Top-P is another way to control randomness, but with a different approach.

The Intuition

Instead of adjusting ALL probabilities (like temperature), Top-P cuts off the long tail of unlikely options.

How Top-P Works

  1. Sort all tokens by probability (highest first)
  2. Add up probabilities until you reach P (e.g., 0.9 = 90%)
  3. Only sample from those tokens
# script_id: day_004_temperature_and_sampling_part1/top_p_concept
# Conceptual example

probabilities = [
    ("mat", 0.40),
    ("floor", 0.25),
    ("bed", 0.20),
    ("roof", 0.10),
    ("moon", 0.03),
    ("banana", 0.02),
]

def apply_top_p(probs, p=0.9):
    """Keep only tokens that make up top P probability."""
    sorted_probs = sorted(probs, key=lambda x: x[1], reverse=True)

    cumulative = 0
    filtered = []

    for token, prob in sorted_probs:
        if cumulative < p:
            filtered.append((token, prob))
            cumulative += prob
        else:
            break

    return filtered

result = apply_top_p(probabilities, p=0.9)
print("Tokens kept:", result)
# Output: [('mat', 0.40), ('floor', 0.25), ('bed', 0.20), ('roof', 0.10)]
# "moon" and "banana" are excluded!

Top-P in API Calls

# script_id: day_004_temperature_and_sampling_part1/top_p_api_call
from openai import OpenAI

client = OpenAI()

def generate_with_top_p(prompt: str, top_p: float):
    """Generate text with specified top_p."""
    response = client.chat.completions.create(
        model="gpt-4o-mini",
        messages=[{"role": "user", "content": prompt}],
        top_p=top_p,
        temperature=1.0,  # Keep temperature neutral
        max_tokens=50
    )
    return response.choices[0].message.content

prompt = "Complete this sentence creatively: The scientist discovered that..."

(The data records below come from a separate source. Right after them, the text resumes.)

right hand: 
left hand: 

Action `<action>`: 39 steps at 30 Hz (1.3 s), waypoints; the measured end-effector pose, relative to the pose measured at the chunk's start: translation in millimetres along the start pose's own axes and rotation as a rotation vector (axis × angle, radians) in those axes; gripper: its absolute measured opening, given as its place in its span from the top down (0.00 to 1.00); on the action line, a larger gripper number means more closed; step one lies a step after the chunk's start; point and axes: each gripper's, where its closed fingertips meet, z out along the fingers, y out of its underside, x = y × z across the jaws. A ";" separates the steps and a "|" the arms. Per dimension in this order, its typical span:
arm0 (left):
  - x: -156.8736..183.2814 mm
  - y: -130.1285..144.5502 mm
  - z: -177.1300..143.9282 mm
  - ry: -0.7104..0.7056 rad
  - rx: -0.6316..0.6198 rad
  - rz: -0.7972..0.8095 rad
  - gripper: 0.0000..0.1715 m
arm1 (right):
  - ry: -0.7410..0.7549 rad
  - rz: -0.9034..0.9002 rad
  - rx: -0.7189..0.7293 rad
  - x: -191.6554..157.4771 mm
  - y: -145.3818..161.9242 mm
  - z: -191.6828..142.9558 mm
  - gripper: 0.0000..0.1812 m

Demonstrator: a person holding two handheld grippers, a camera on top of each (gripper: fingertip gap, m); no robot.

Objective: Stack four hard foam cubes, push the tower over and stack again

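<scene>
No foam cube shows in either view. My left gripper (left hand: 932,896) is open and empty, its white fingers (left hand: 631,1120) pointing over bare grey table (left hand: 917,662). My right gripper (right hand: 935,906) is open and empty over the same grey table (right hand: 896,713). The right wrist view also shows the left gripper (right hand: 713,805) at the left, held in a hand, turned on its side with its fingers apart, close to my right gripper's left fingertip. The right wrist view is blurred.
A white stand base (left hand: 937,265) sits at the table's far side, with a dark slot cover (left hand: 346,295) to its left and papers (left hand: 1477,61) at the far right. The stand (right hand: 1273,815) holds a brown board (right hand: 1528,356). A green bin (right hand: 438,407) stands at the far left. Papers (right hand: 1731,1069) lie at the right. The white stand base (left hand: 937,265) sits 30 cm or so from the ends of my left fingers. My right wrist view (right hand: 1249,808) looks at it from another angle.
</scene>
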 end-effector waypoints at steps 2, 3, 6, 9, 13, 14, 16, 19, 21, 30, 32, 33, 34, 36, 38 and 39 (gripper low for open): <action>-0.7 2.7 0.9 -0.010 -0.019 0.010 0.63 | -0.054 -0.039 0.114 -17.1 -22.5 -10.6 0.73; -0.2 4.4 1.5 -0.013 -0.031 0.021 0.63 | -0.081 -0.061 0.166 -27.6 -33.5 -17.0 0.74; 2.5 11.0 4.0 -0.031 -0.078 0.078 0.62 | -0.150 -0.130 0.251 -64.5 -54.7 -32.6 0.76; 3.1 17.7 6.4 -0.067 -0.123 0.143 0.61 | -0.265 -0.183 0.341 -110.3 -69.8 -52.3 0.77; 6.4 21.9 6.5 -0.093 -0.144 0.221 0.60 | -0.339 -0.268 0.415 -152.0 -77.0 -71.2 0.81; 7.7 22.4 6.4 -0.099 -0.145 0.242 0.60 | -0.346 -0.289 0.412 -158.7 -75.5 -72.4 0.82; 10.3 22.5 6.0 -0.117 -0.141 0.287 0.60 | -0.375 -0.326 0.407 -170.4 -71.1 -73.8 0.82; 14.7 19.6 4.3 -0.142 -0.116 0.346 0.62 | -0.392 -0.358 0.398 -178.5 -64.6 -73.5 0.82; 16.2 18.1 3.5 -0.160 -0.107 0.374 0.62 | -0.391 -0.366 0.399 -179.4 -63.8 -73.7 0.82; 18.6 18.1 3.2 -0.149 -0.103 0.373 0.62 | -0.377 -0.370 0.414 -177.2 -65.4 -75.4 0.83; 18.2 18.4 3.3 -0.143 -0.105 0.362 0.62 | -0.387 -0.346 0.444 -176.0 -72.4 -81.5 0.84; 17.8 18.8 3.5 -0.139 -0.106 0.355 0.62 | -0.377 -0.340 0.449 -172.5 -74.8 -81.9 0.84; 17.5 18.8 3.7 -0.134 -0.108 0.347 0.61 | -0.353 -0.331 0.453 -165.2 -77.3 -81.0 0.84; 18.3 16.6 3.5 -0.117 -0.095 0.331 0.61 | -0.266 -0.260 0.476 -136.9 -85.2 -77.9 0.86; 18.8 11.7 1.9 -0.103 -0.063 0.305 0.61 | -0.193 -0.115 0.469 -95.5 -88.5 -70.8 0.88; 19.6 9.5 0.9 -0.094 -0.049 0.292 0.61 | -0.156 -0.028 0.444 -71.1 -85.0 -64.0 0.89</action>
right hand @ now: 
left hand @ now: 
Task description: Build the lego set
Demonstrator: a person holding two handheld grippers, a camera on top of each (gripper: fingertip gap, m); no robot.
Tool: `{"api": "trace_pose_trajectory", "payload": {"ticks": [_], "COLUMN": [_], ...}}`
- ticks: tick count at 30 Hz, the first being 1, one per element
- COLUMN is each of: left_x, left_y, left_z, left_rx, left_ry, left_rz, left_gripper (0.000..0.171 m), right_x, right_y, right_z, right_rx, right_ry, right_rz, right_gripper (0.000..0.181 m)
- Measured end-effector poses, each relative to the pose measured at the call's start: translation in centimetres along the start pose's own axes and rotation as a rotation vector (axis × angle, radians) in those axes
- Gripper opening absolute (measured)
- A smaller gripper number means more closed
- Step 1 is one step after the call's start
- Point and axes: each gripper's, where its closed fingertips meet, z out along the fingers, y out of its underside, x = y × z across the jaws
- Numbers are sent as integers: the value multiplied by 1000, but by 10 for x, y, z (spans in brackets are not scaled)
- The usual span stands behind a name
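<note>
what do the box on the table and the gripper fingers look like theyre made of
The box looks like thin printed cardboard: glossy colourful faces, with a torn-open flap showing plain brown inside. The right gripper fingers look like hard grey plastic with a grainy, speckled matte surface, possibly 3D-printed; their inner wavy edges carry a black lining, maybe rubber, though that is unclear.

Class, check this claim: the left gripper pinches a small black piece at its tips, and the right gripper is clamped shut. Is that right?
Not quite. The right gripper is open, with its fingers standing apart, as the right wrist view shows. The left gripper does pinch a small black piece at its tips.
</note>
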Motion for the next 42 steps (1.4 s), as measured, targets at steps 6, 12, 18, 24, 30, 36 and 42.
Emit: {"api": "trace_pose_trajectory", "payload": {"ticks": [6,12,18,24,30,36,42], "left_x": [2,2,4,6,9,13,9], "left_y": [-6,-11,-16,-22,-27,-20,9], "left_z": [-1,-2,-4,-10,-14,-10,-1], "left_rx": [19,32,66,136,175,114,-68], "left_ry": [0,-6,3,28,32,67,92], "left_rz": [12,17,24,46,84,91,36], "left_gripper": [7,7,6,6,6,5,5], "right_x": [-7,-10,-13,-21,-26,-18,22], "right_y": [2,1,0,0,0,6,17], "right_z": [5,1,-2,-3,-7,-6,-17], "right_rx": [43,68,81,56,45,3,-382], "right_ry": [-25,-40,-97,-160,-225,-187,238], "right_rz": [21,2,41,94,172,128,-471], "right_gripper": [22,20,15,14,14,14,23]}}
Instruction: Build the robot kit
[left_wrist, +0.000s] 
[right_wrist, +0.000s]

# Compare different top_p values
print("--- Top-P = 0.1 (Very focused) ---")
print(generate_with_top_p(prompt, 0.1))

print("\n--- Top-P = 0.5 (Moderate) ---")
print(generate_with_top_p(prompt, 0.5))

print("\n--- Top-P = 0.95 (Open) ---")
print(generate_with_top_p(prompt, 0.95))

Warning: Temperature + Top-P Together OpenAI recommends setting only one of temperature or top_p, not both. When both are set, they interact in unpredictable ways — temperature reshapes the probability distribution, then top_p filters it. This double transformation makes output behavior hard to reason about. Best practice: Use temperature for most use cases (it's more intuitive). Only switch to top_p when you specifically need nucleus sampling behavior. If you must use both, keep one at its default value (temperature=1.0 or top_p=1.0).